Avery recognized that she had felt the need to protect her husband from someone who had hurt him deeply. When Quentin realized his pain, where it came from and how he needed to address it – and then acted on that – something changed inside Avery. Something significant.
“It allowed me to actually do something better for my husband which is love him and his family … I thought I was protecting him, being mad at her. And really, if I want to protect and love him, I need to let him take care of himself and I need to love his family. And so all of that happened and I could just feel the relationship come back together … in terms of me and my MIL. It’s okay. It’s okay.

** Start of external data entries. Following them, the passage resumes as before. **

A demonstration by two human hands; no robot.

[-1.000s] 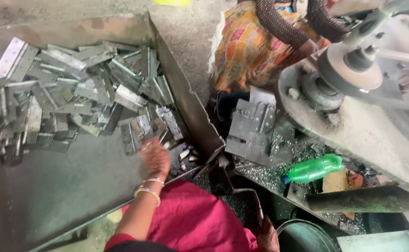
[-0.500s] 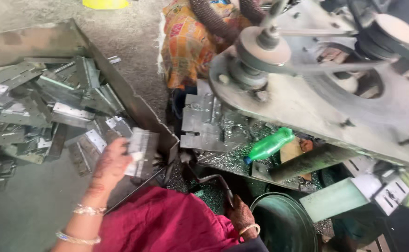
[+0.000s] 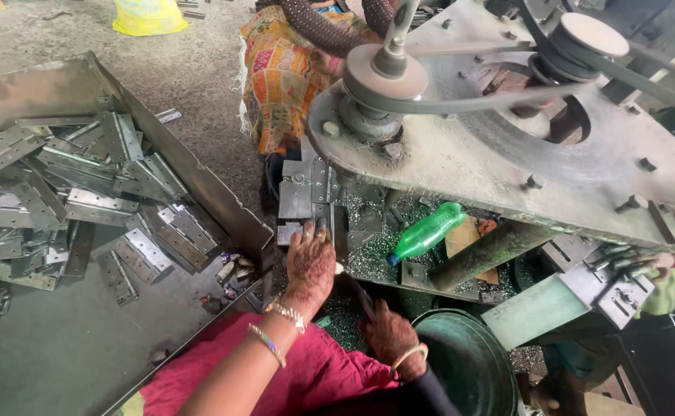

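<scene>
Big grey machine plate (image 3: 507,154) with two pulleys overhanging, blocking view beyond. Metal tray (image 3: 191,169) lying left, holding many hinges (image 3: 83,208), too many for counting. One dark bucket (image 3: 468,362), contents unclear. One green bottle (image 3: 427,231) lying among shavings. My left hand (image 3: 309,266) pressing fingers spread on hinge piece (image 3: 289,233) at fixture. My right hand (image 3: 387,335) closing around handle (image 3: 360,296).

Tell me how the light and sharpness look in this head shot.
Head view: soft, even daylight without hard shadows; pale glare on the metal hinges in the tray; left hand and green bottle fairly sharp; right hand sits in dimmer shade near the dark bucket.
</scene>
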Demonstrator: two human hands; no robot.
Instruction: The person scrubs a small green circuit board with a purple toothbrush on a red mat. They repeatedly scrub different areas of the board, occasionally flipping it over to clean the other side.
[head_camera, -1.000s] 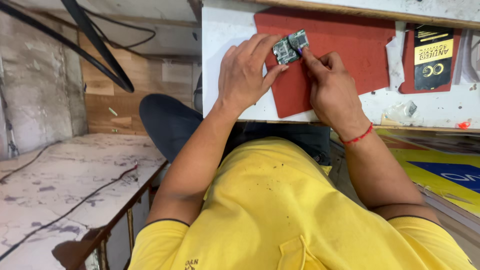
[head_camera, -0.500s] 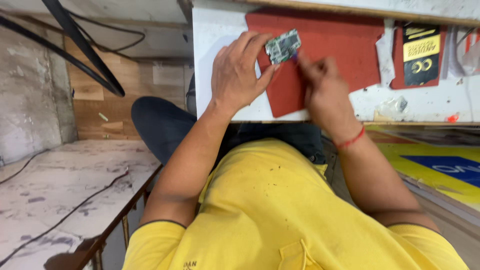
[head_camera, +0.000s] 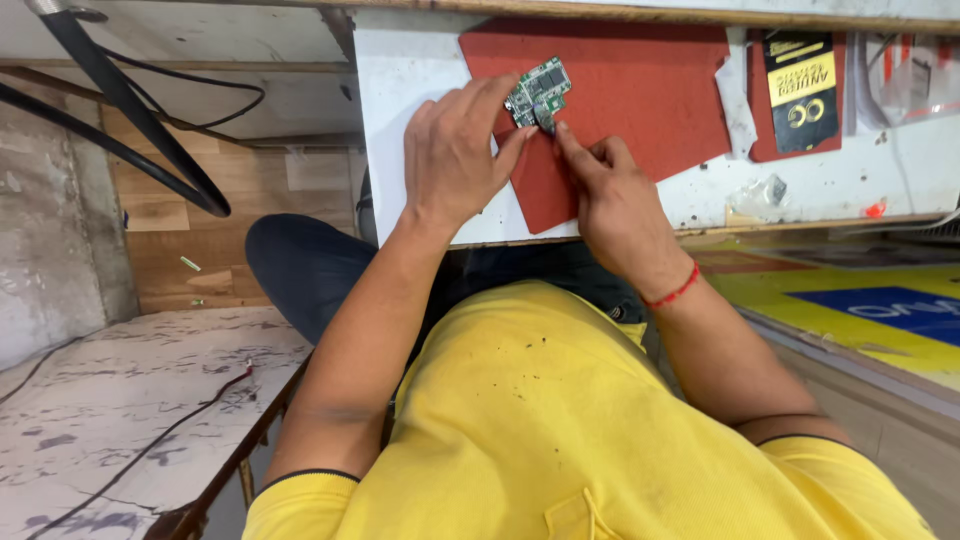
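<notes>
1. The person wears a yellow short-sleeved shirt (head_camera: 540, 420), its cloth speckled with small dark spots across the front.
2. Each sleeve ends in a thin dark band of trim; one band shows on the left sleeve (head_camera: 300, 478), another on the right sleeve (head_camera: 800, 440).
3. A placket or collar fold in the same yellow runs at the lower middle of the shirt.
4. A thin red thread bracelet (head_camera: 672, 294) circles the right wrist.
5. Dark blue trousers (head_camera: 300, 270) cover the legs.
6. Both forearms are bare below the sleeves, and the left hand (head_camera: 455, 155) and right hand (head_camera: 612, 205) wear no gloves.
</notes>
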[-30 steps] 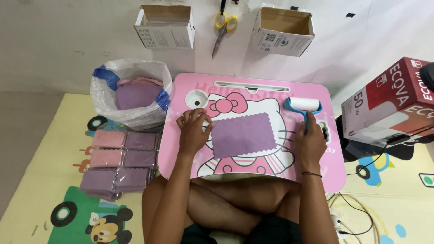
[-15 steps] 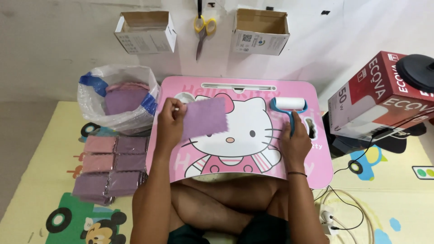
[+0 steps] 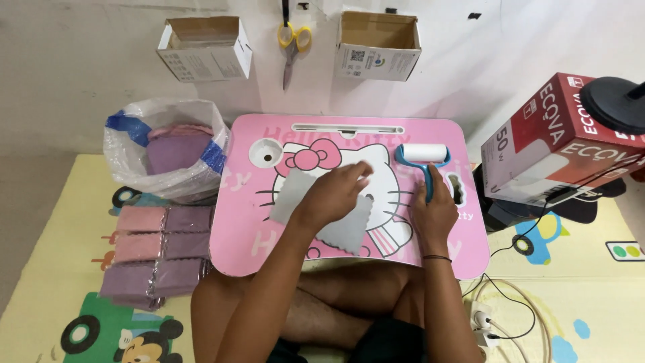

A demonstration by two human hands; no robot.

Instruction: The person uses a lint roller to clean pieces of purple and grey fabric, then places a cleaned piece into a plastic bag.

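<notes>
Pink lap table (image 3: pixel 269 249) on the play mat carries one grey cloth (image 3: pixel 349 232), pinned flat under the spread left hand (image 3: pixel 336 195) and not yet rolled. The lint roller (image 3: pixel 423 161) is gripped by the closed right hand (image 3: pixel 433 215), handle toward the person, roll axis running left-right; stacked folded cloths (image 3: pixel 151 252) lie left of the table.

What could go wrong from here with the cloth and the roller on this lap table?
1. The left hand presses only the middle of the grey cloth, whose corners lie free; they might bunch or fold under the lint roller.
2. The right hand grips the roller's blue handle low, so the head could tilt and skip.
3. The pink lap table stands over crossed legs; hard pressure may rock it.
</notes>
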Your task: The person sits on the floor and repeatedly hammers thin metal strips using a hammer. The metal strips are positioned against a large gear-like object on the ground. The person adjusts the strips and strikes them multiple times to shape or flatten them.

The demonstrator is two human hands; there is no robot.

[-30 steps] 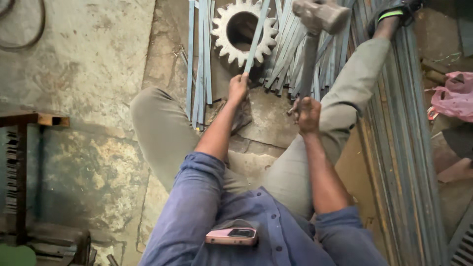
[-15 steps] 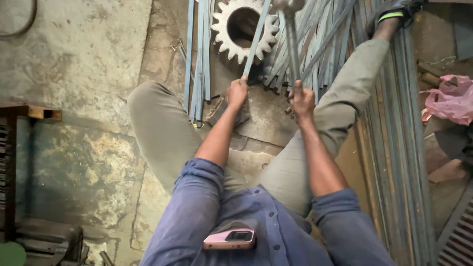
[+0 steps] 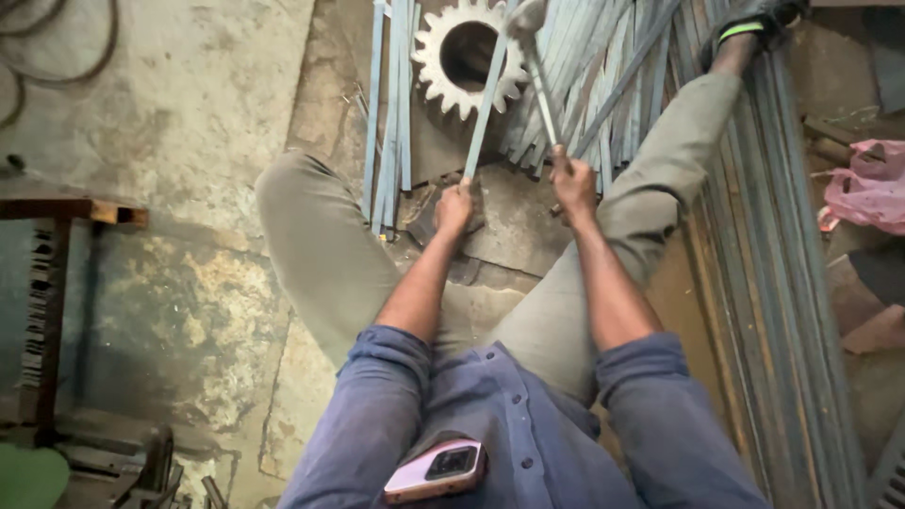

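Note:
I sit on the floor with my legs apart. My left hand grips the near end of a thin flat metal strip that runs up across a large toothed gear lying flat on the floor. My right hand grips the handle of a hammer. The hammer's head is down at the far end of the strip, over the gear's rim. A heap of similar grey-blue strips lies just right of the gear, under the hammer handle.
A bundle of straightened strips lies left of the gear. Long steel bars run along my right leg. A pink plastic bag is at the right edge. A rusty stand is at left. A pink phone sticks out of my shirt pocket.
The hammer was raised high a second ago and has swung down onto the strip over the gear. My right hand moved forward with it. My left hand kept hold of the strip.

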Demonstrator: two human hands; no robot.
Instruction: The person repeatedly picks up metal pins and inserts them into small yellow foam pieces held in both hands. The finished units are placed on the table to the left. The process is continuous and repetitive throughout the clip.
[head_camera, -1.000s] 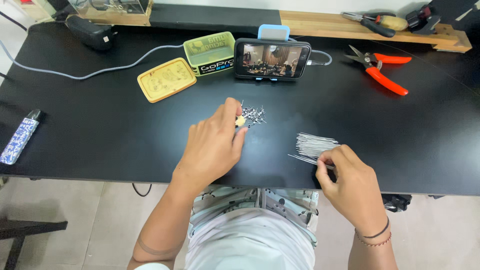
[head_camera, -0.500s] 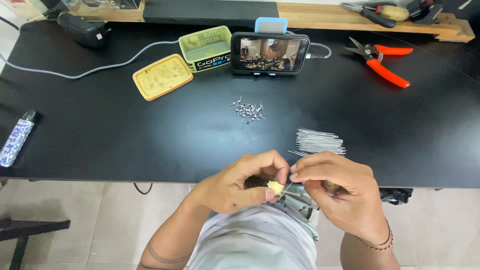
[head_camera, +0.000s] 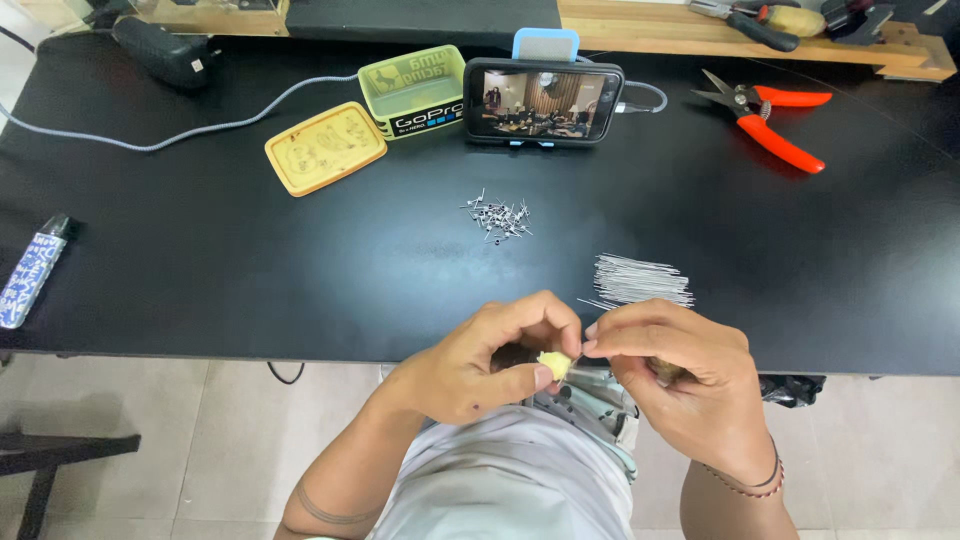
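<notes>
Both hands meet just off the near edge of the black bench, close to the body where fine work is easiest to see. Left hand (head_camera: 480, 365) pinches a small pale yellow lump (head_camera: 553, 365) between thumb and fingertips; right hand (head_camera: 675, 375) is closed on a thin metal pin whose tip touches the lump, so the two press against each other.

Supplies lie within reach: a bundle of straight silver wire pins (head_camera: 642, 281) near the near edge, right of the middle, and a scatter of tiny metal pieces (head_camera: 497, 215) at mid-bench. At the far edge a dark phone on a blue stand (head_camera: 543, 101) faces the person, with a green plastic box (head_camera: 412, 88), its yellow lid (head_camera: 325, 147) and red-handled cutters (head_camera: 775, 120) alongside.

A second ago the left hand was out over the tiny pieces and the right at the pin bundle; half a second ago they had already drawn together at the edge.
</notes>
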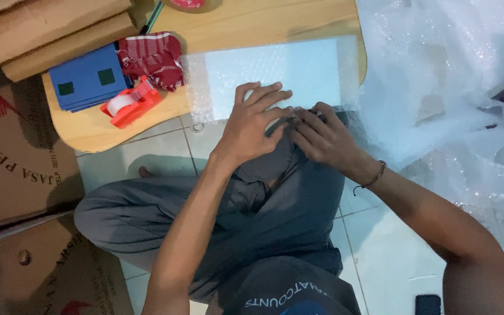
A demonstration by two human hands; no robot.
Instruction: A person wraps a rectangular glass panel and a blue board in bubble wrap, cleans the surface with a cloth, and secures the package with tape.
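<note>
We see left hand (251, 125) spread flat on bubble-wrapped flat parcel (275, 73), frame centre | right hand (321, 139) pinching its near edge | glossy red tape dispenser (132, 103) upper left

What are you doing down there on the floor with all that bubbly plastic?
A person sits cross-legged on the tiled floor at a low wooden board. The left hand presses flat on a pale flat item wrapped in bubble wrap, while the right hand pinches the wrap's near edge. A red tape dispenser, blue booklets and a red cloth lie beside it.
</note>
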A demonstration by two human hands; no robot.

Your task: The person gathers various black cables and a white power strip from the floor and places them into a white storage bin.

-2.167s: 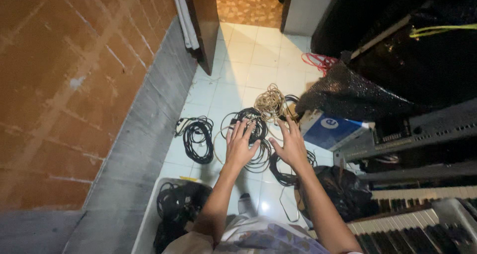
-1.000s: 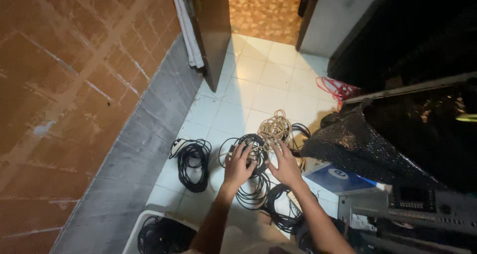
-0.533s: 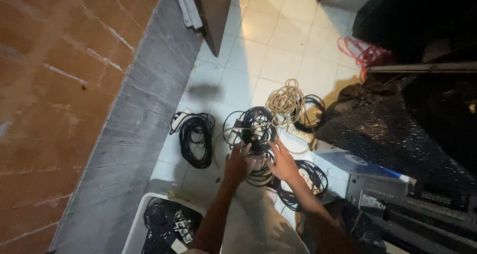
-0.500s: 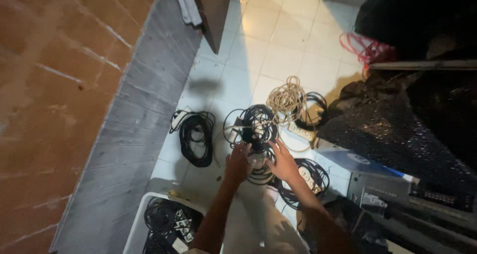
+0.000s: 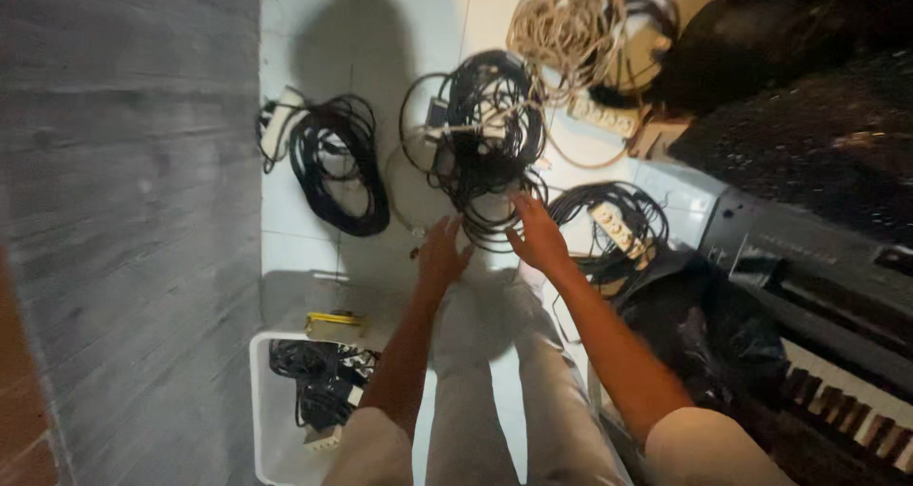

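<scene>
1. The left hand (image 5: 442, 253) reaches down with fingers spread and released, its tips at the lower edge of a tangled black cable bundle (image 5: 485, 134) lying on the white tiled floor (image 5: 314, 248).
2. The right hand (image 5: 537, 234) is likewise released, fingers touching the same bundle's lower loops.
3. A separate black cable coil (image 5: 338, 163) lies to the left, a beige cable coil (image 5: 566, 25) beyond.
4. A white bin (image 5: 271, 419) holding cables sits near the left knee.
5. A keyboard (image 5: 837, 353) stands at right.

pale tiled floor (image 5: 399, 29) carries black cable coils (image 5: 338, 163), a beige coil (image 5: 566, 25), white bin (image 5: 271, 429).
</scene>
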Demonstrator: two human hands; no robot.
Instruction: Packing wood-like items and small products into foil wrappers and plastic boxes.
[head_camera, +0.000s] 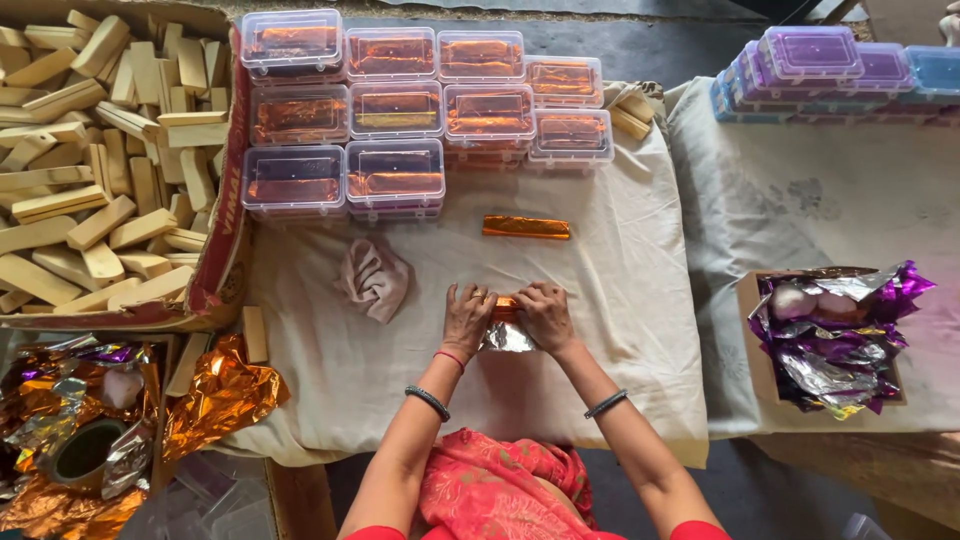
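Observation:
My left hand (467, 314) and my right hand (545, 313) both press on a small bar half wrapped in orange foil (507, 306), on a cream cloth. The silver inner side of the foil sheet (507, 338) sticks out below my hands toward me. A finished orange-wrapped bar (526, 227) lies a little beyond my hands. Past it stand stacked clear lidded boxes (396, 110) holding orange-wrapped bars.
A cardboard box of bare pale wooden-looking bars (95, 160) fills the left. A crumpled beige rag (374, 277) lies left of my hands. Loose orange foil (222, 394) and a tape roll (85, 452) sit at lower left. Purple foil in a box (830, 335) and purple-lidded boxes (830, 62) are at right.

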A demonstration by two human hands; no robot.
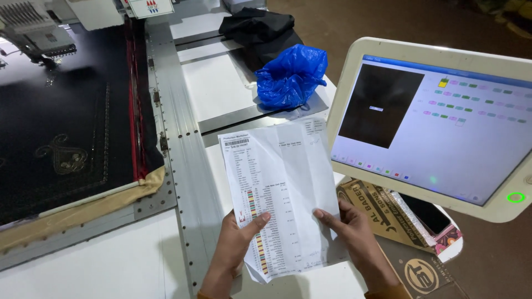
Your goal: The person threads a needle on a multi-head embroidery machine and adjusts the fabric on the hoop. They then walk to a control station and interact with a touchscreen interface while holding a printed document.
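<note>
A creased white paper sheet [280, 182] with printed rows and a column of coloured marks is held up over the machine table. My left hand [235, 243] grips its lower left edge, thumb on the front. My right hand [354, 232] holds the lower right side, thumb pressed on the sheet. Just right of the paper stands a white-framed touch screen [438, 124] showing a black panel and rows of small coloured squares.
Black fabric with gold embroidery [61, 127] is stretched in a frame on the left under an embroidery head [33, 30]. A blue plastic bag [289, 75] and black cloth [260, 27] lie on the white table [111, 260]. A cardboard box [404, 243] sits under the screen.
</note>
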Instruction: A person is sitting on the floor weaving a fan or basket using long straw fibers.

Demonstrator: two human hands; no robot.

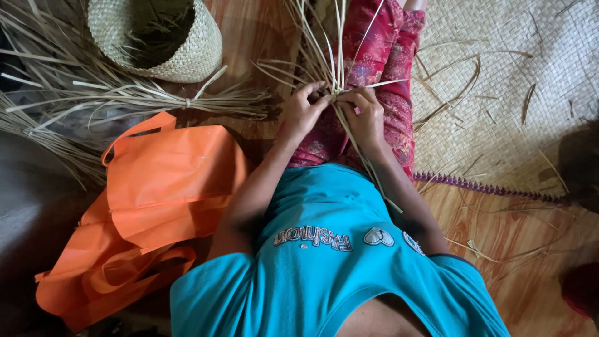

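Note:
Both of my hands meet over my lap, pinching a bunch of pale dried straw strips (337,43) that fan upward and away from me. My left hand (302,111) grips the strips from the left with its fingers curled around the crossing point. Touching it from the right, my right hand (365,117) has its fingers closed on the same strips. A few long strips (368,168) trail down across my right forearm. I wear a teal shirt and red patterned trousers (390,75).
A woven straw basket (187,56) lies on its side at the upper left, beside a tied bundle of loose straw (125,100). An orange fabric bag (156,206) lies at my left. A woven mat (511,93) covers the floor at right, with stray strips on it.

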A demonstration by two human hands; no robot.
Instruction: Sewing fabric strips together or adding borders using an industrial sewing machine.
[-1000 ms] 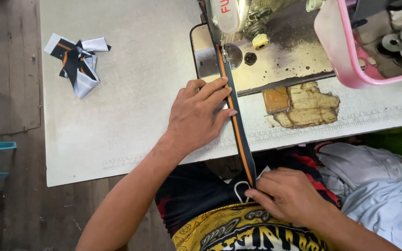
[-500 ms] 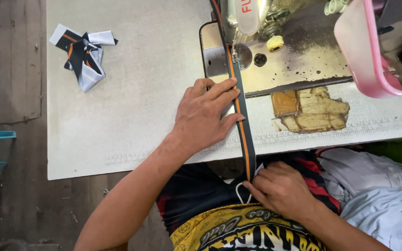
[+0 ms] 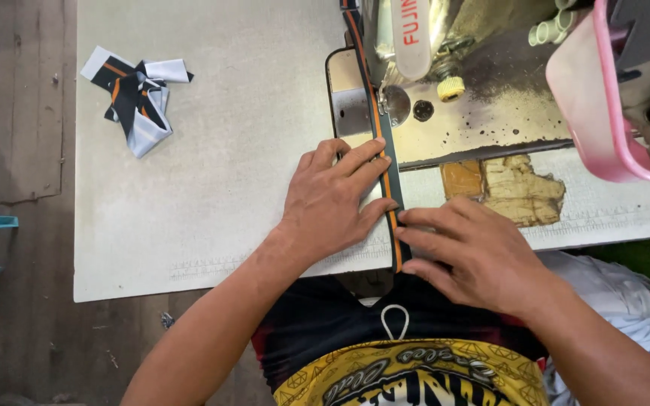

“It’s certainly been great for me as a DIL to not be so angry with her for what I perceived that I needed to be angry with her about because of my husband and I think that’s the interesting thing about the MIL/DIL relationship is that it’s all about the spouse.”
That’s hard-earned wisdom.
What are your “take-aways” from this story?
Is it about honesty and love and truth and forgiveness and acceptance and brokenness and family? Is it about letting go of offenses against someone other than ourselves … or perhaps, even better, not taking them up in the first place?
Challenging when “the two become one”, don’t you think? But, what Avery figured out – does she suggest providentially? – is that loving our husbands can often be expressed by leaving them the room to maneuver through life’s obstacles and trusting that they will find a way to address the issues that face them. Didn’t we marry them because we believed they were able?
For me, another “take-away” from this is that we don’t love our MILs or DILs because they deserve our love. We love them because we love our sons and our husbands.